Data records
################
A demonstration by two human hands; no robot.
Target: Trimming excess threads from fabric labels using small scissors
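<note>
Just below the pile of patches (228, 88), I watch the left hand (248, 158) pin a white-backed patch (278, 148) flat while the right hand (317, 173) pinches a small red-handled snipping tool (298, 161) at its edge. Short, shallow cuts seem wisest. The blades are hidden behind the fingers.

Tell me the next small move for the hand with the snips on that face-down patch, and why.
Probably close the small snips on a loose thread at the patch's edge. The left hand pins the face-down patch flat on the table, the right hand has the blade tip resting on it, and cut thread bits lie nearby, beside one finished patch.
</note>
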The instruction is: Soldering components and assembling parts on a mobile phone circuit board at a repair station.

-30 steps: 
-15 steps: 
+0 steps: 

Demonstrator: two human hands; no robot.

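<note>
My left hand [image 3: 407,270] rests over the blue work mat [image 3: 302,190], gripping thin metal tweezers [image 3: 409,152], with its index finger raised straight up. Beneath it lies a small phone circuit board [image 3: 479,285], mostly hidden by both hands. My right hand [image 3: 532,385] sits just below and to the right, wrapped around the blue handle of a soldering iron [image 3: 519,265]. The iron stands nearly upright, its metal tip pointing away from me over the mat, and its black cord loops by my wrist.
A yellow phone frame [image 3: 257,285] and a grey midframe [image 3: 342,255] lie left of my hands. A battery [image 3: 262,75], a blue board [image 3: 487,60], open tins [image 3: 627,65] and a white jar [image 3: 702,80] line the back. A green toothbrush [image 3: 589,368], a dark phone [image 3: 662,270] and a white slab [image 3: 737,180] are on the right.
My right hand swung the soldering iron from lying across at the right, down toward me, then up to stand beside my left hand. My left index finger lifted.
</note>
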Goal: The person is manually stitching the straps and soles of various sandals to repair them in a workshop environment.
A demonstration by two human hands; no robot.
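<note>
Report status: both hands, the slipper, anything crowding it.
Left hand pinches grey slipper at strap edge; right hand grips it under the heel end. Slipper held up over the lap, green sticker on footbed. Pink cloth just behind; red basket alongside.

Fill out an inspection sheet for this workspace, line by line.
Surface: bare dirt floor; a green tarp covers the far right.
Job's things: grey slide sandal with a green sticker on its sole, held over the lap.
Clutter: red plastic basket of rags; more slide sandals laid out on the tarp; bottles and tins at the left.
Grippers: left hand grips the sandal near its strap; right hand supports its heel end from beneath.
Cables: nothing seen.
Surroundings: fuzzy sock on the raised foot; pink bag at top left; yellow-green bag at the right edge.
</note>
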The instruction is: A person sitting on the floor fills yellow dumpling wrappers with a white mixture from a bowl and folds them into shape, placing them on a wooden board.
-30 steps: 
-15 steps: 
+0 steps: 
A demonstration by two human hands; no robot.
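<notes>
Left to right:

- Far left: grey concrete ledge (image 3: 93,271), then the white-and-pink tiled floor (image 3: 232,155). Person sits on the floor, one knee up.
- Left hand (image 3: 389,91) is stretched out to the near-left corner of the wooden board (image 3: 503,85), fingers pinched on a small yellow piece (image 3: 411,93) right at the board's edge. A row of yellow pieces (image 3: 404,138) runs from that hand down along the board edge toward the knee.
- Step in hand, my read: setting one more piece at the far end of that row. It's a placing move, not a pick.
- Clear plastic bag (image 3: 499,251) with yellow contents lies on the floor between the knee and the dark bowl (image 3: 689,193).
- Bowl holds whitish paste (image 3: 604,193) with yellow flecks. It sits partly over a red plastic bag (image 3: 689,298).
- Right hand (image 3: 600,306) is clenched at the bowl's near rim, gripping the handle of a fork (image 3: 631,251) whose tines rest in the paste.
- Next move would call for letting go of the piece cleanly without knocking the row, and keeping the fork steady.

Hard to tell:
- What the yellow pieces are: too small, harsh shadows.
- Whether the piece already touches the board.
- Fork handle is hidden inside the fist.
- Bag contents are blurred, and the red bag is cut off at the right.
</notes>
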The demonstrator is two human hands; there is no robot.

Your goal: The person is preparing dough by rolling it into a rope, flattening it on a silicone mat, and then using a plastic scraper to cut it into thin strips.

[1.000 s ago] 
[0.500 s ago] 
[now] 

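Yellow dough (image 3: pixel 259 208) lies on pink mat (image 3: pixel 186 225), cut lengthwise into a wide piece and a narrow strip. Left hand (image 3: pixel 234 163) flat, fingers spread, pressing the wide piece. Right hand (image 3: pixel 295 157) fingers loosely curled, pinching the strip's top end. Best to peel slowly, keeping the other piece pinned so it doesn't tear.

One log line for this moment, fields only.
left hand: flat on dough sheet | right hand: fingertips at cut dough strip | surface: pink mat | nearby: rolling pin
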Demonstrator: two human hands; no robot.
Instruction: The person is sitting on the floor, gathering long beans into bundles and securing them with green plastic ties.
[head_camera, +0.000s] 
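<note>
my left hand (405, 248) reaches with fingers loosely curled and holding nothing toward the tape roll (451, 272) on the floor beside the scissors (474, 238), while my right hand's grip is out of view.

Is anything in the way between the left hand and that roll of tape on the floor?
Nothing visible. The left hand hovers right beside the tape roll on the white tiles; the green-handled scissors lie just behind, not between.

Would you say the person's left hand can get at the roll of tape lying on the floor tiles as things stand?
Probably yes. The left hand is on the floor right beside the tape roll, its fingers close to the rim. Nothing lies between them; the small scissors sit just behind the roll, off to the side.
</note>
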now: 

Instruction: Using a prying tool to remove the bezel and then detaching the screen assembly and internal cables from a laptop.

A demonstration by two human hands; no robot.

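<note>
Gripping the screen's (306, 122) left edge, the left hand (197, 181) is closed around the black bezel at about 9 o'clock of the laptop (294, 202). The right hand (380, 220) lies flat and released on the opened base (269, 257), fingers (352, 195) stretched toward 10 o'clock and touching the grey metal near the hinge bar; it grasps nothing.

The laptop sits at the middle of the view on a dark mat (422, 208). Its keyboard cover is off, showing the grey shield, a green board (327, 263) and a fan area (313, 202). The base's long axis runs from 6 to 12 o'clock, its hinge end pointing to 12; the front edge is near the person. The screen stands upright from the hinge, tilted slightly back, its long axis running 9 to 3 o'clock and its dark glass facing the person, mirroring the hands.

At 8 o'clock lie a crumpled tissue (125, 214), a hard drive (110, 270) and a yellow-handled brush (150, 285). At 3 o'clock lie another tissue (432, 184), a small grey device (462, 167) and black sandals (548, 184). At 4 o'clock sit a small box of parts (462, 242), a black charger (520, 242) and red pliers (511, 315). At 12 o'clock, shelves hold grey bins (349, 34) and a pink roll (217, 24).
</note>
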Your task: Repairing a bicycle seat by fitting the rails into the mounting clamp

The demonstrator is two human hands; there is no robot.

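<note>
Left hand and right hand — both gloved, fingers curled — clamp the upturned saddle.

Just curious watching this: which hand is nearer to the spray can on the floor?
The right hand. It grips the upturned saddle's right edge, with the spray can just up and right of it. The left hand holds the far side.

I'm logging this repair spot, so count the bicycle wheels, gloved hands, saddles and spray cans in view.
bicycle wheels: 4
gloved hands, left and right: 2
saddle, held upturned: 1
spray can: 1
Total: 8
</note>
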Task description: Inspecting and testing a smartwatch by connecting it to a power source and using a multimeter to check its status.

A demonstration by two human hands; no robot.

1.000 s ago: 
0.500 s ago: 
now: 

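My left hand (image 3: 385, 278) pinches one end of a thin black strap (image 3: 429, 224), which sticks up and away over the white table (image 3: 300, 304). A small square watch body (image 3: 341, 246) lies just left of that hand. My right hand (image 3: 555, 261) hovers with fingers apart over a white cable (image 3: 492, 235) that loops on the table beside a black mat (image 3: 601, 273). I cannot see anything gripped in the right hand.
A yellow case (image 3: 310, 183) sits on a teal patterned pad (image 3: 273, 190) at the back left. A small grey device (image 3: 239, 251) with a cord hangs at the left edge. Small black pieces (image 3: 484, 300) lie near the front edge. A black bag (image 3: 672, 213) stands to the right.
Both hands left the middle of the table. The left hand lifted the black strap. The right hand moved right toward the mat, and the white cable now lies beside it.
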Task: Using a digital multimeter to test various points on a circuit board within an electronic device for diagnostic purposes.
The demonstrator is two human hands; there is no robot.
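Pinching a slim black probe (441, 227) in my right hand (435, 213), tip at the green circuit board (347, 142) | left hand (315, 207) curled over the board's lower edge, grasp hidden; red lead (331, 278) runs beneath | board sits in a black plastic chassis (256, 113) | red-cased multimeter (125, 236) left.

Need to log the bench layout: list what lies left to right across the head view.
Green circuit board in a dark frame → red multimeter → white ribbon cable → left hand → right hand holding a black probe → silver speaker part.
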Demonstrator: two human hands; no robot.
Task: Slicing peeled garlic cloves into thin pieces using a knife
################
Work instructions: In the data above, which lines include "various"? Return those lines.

Output for this task:
Goal: The person is manually stitching the straps and soles of various sandals to repair them in a workshop environment.
Task: Using a digital multimeter to test various points on a circuit board within an electronic device for diagnostic purposes.

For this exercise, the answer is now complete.